How to convert below code in Python so that it gives same value on Windows even when executed multiple times.
Basically, it hashing password using sha512 and salt with 1000 iterations.
Here is the code:
using System;
using System.Security.Cryptography;
using System.Text;
namespace CheckHashing
{
class Program
{
protected static string CreateSHA512Hash(string Password, string Salt)
{
try
{
byte[] bytes_password = Encoding.UTF8.GetBytes(Password);
byte[] bytes_salt = Encoding.UTF8.GetBytes(Salt);
HashAlgorithm sha512hash = (HashAlgorithm)new SHA512CryptoServiceProvider();
for (int index = 0; index < 1000; ++index)
{
byte[] bytes_iteration = Encoding.UTF8.GetBytes(Convert.ToBase64String(bytes_password) + Convert.ToBase64String(bytes_salt));
bytes_password = sha512hash.ComputeHash(bytes_iteration);
}
return Convert.ToBase64String(bytes_password);
}
catch (Exception ex)
{
return "Exception"+ex.Message;
}
}
static void Main(string[] args)
{
Console.WriteLine("Hello World!");
string hash_pwd = CreateSHA512Hash("Pass@21", "SALT(}");
Console.WriteLine(hash_pwd);
// Answer => HoCg9kKAl5WY0lWzvH7hdW+cTQGUfknALKDw49rvzUVUTt9X9fuggGpDIRfCdotR/kVU8m7gj2xzRzwIfDc5Xw==
}
}
}
Already tried below code which gives different values.

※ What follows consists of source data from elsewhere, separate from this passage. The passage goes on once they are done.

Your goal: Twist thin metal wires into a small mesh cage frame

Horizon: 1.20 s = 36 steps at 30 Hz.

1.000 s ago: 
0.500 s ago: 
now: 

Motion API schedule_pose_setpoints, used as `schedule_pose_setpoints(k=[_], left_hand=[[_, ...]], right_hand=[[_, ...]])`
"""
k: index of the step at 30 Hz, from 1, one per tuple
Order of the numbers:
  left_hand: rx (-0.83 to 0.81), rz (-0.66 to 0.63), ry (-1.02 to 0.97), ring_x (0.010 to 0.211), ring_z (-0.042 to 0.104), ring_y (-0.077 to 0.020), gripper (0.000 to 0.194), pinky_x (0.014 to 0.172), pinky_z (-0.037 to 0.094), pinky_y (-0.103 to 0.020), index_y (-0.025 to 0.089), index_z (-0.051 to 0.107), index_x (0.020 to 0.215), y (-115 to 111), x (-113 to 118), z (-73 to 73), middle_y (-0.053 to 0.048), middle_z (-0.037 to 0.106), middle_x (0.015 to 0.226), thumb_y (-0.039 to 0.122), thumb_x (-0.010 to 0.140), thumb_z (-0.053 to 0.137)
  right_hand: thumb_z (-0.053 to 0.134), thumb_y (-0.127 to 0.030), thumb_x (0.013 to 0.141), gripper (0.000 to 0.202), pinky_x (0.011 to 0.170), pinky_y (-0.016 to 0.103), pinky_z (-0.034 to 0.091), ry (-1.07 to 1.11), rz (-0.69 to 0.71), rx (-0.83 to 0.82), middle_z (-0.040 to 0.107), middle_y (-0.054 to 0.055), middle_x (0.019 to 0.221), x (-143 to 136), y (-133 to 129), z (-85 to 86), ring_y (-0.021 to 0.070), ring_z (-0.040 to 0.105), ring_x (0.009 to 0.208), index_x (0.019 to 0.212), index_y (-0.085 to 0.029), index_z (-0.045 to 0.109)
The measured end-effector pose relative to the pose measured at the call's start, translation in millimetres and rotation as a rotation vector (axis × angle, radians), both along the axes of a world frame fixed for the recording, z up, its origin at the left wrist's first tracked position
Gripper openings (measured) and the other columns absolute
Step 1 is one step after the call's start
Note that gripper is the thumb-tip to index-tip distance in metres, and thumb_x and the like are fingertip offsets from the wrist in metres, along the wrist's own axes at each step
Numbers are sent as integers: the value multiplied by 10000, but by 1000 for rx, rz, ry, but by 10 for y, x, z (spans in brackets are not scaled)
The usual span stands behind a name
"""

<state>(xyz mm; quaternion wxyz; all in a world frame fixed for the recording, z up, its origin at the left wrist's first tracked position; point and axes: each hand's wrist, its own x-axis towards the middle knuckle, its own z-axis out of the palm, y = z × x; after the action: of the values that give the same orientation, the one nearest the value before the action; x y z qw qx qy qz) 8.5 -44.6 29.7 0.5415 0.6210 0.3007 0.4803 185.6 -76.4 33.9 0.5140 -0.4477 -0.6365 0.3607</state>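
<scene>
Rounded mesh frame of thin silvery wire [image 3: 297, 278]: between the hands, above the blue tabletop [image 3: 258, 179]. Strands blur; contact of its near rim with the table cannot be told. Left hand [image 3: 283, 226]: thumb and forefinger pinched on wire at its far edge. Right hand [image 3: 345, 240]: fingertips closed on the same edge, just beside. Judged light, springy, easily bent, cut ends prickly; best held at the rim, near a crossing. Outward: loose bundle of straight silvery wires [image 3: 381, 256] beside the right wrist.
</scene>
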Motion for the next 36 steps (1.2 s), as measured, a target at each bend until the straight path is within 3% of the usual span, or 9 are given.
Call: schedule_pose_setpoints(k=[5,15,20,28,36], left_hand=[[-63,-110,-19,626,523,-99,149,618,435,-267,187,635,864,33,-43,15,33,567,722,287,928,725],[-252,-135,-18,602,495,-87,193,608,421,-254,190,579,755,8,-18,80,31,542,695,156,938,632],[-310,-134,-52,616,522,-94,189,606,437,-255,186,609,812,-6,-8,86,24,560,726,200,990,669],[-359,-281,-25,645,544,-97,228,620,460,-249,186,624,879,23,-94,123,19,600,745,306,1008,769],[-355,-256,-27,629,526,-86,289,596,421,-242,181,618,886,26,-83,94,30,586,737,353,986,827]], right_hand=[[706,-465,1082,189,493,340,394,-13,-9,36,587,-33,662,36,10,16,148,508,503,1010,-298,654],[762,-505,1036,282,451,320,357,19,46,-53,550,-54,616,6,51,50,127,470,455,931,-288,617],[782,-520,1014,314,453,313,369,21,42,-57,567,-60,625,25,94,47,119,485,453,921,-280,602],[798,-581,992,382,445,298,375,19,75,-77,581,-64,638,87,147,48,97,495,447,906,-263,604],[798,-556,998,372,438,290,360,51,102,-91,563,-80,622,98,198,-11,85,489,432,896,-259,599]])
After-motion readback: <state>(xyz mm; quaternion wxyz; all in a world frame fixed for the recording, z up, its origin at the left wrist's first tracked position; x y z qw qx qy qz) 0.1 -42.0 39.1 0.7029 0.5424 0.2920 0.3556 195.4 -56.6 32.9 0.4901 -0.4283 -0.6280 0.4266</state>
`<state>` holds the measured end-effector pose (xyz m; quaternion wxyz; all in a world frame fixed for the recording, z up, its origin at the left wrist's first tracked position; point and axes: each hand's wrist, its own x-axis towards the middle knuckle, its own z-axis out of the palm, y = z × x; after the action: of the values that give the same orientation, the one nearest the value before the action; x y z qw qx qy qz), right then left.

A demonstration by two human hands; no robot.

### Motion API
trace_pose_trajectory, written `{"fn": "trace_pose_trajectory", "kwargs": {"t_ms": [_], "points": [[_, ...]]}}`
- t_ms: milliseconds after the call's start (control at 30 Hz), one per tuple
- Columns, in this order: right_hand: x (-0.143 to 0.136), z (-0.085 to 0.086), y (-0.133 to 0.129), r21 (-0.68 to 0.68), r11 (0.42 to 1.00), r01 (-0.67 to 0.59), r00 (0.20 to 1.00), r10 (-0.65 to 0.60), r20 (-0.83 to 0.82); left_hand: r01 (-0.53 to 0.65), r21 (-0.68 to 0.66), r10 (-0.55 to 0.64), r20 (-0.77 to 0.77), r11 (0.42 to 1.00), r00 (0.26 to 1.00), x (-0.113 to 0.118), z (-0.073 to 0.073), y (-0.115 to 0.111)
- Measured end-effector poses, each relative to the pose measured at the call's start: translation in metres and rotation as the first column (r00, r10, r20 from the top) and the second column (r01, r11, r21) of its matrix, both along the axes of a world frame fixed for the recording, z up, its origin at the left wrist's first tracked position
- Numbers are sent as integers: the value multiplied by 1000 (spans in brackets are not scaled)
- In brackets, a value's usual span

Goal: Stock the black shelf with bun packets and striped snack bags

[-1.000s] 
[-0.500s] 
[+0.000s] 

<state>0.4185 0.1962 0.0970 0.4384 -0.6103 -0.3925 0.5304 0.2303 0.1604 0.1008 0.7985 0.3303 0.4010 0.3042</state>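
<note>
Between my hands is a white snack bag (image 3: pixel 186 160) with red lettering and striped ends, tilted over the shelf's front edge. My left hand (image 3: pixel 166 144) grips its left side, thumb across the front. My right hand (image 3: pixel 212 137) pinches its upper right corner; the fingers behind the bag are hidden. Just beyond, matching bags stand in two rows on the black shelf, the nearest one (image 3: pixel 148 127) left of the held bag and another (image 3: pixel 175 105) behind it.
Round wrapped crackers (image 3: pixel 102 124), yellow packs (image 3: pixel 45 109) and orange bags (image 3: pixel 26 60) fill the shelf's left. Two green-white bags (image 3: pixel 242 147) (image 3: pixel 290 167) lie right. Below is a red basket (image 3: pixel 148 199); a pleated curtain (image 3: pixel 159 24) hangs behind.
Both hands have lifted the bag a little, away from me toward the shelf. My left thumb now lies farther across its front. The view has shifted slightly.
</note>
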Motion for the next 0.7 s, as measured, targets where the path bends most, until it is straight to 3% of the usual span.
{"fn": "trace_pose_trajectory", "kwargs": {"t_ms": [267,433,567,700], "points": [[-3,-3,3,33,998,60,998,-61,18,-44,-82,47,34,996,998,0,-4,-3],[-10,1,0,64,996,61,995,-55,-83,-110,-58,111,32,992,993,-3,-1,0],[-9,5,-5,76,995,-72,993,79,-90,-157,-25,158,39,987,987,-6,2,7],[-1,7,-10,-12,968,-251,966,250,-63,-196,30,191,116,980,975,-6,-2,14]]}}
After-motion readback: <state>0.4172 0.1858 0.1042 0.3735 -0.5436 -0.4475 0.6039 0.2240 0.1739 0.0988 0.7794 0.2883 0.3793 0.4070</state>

Below output gives Invalid Password as error in the function.
import hashlib
from base64 import b64encode
password = "Pass@21"
salt = "SALT(}"
h = hashlib.pbkdf2_hmac('sha512', password.encode('utf-8'), salt.encode('utf-8'), 1000)
print(b64encode(h).decode())
# and below as well
hex_hash = hashlib.sha512(password.encode('utf-8') + salt.encode('utf-8')).digest()
for i in range(1000):
hex_hash = hashlib.sha512(hex_hash + salt.encode('utf-8')).digest()
print(b64encode(hex_hash).decode())
from passlib.hash import sha512_crypt as sha512
sha512_passwd = sha512.hash(password, rounds=1000)
print(sha512_passwd)
They don't start out the same.
If you add some prints to the C#
protected static string CreateSHA512Hash(string Password, string Salt)
{
try
{
byte[] bytes_password = Encoding.UTF8.GetBytes(Password);
byte[] bytes_salt = Encoding.UTF8.GetBytes(Salt);
HashAlgorithm sha512hash = (HashAlgorithm)new SHA512CryptoServiceProvider();
for (int index = 0; index < 1000; ++index)
{
if (index < 10)
Console.WriteLine(Convert.ToBase64String(bytes_password));
byte[] bytes_iteration = Encoding.UTF8.GetBytes(Convert.ToBase64String(bytes_password) + Convert.ToBase64String(bytes_salt));
bytes_password = sha512hash.ComputeHash(bytes_iteration);
}
Console.WriteLine("...");
return Convert.ToBase64String(bytes_password);
}
catch (Exception ex)
{
return "Exception" + ex.Message;
}
}
Here's my python port of the same code, with the same debug prints, so you can compare the first 10 values.
import hashlib
from base64 import b64encode
password = "Pass@21"
salt = "SALT(}"
bytes_password = password.encode('utf-8')
bytes_salt = salt.encode('utf-8')
for i in range(1000):
if i < 10:
print(b64encode(bytes_password).decode())
b64pw = b64encode(bytes_password).decode()
b64sa = b64encode(bytes_salt).decode()
bytes_iteration = (b64pw + b64sa).encode('utf-8')
bytes_password = hashlib.sha512(bytes_iteration).digest()
print('...')
print(b64encode(bytes_password).decode())
Your original code wasn't consistent on when it hex encoded and when it computed the hash, and it computed a hash prior to entering the loop.